(Exercise): Your response should contain each line of the data that includes "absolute".

(Recorded data):
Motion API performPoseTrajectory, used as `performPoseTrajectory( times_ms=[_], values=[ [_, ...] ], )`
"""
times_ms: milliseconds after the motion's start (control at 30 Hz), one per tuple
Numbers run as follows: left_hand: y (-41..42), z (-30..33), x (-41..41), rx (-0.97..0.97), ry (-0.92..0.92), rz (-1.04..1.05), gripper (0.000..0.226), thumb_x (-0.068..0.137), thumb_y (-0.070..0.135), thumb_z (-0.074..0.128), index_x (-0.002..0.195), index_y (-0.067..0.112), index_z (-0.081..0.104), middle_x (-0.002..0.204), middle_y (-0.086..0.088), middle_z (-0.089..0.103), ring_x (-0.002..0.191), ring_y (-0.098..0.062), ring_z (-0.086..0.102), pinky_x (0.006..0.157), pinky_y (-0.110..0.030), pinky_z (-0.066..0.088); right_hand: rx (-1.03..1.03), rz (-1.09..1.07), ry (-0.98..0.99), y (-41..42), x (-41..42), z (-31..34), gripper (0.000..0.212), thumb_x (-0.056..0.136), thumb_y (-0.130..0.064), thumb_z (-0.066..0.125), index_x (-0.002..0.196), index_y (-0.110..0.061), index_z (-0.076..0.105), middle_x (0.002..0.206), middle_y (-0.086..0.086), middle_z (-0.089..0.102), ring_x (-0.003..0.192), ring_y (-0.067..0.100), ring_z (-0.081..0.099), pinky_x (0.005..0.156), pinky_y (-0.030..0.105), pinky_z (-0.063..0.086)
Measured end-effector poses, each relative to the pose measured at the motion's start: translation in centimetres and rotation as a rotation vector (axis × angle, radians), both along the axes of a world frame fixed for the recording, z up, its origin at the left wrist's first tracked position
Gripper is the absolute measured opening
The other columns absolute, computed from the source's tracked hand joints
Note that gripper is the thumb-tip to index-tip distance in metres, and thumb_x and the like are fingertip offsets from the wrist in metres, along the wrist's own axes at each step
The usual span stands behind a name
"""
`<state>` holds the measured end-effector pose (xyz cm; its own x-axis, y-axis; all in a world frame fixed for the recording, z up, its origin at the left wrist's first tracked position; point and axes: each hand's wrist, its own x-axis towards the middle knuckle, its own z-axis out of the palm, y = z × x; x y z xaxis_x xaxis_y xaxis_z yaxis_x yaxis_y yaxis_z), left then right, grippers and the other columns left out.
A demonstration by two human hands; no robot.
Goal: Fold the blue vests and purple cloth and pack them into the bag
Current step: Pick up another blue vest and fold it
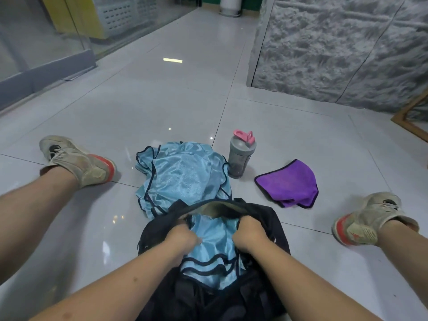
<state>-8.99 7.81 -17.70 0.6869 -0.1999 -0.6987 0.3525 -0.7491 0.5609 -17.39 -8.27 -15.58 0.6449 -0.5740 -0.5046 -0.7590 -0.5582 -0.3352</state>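
A black bag (162, 228) lies open on the floor between my legs. A light blue vest with dark trim (213, 249) sits partly inside its mouth, its lower edge hanging over the near side. My left hand (183, 239) and my right hand (249, 237) are both closed on this vest at the bag's opening. Just beyond the bag lies a crumpled pile of blue vests (183, 177). The purple cloth (289, 184) lies loosely folded on the floor to the right.
A grey shaker bottle with a pink lid (240, 156) stands between the pile and the purple cloth. My feet in worn shoes rest on the tiled floor at left (78, 163) and right (368, 218). A grey textured wall panel (335, 47) rises at the right rear.
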Motion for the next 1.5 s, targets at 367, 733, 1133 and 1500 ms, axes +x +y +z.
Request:
performPoseTrajectory(
  times_ms=[367,733,1133,1500],
  values=[
    [1.2,2.6,0.2,0.313,-0.414,-0.554,0.034,0.101,0.040,0.064,0.125,0.017,0.057,0.094,0.004,0.057,0.093,-0.021,0.061,0.084,-0.031,0.050,-0.319,0.284,-0.033,-0.3,-0.6,0.5,0.029,0.101,-0.014,0.054,0.127,-0.014,0.067,0.122,0.008,0.073,0.112,0.026,0.069,0.097,0.033,0.053],
    [1.8,-1.0,-0.2,0.210,-0.593,-1.135,0.077,0.091,0.040,0.068,0.158,0.038,0.031,0.174,0.007,-0.001,0.160,-0.020,-0.007,0.128,-0.046,0.004,-0.223,0.651,0.106,1.8,-2.0,-2.6,0.108,0.090,-0.045,0.074,0.166,-0.013,0.005,0.173,0.011,0.009,0.160,0.028,0.009,0.129,0.041,0.009],
    [2.3,-2.5,-1.4,0.448,-0.278,-0.953,0.126,0.079,0.067,0.074,0.165,0.020,-0.006,0.170,-0.007,0.013,0.156,-0.032,0.020,0.123,-0.048,0.030,-0.166,0.585,0.214,1.6,-2.5,-2.8,0.115,0.083,-0.059,0.074,0.167,-0.024,0.004,0.172,0.005,0.013,0.158,0.027,0.017,0.128,0.040,0.019],
    [0.0,7.4,-1.8,-0.072,-0.728,-0.777,0.035,0.097,0.031,0.055,0.132,0.031,0.058,0.119,0.001,0.069,0.104,-0.024,0.068,0.090,-0.037,0.055,0.134,0.658,0.065,1.7,1.3,7.4,0.011,0.089,-0.030,0.074,0.088,-0.023,0.066,0.091,-0.003,0.069,0.087,0.013,0.065,0.075,0.025,0.050]
  ],
)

(Answer section):
Gripper is the absolute measured opening
The other columns absolute, computed from the source's tracked hand joints

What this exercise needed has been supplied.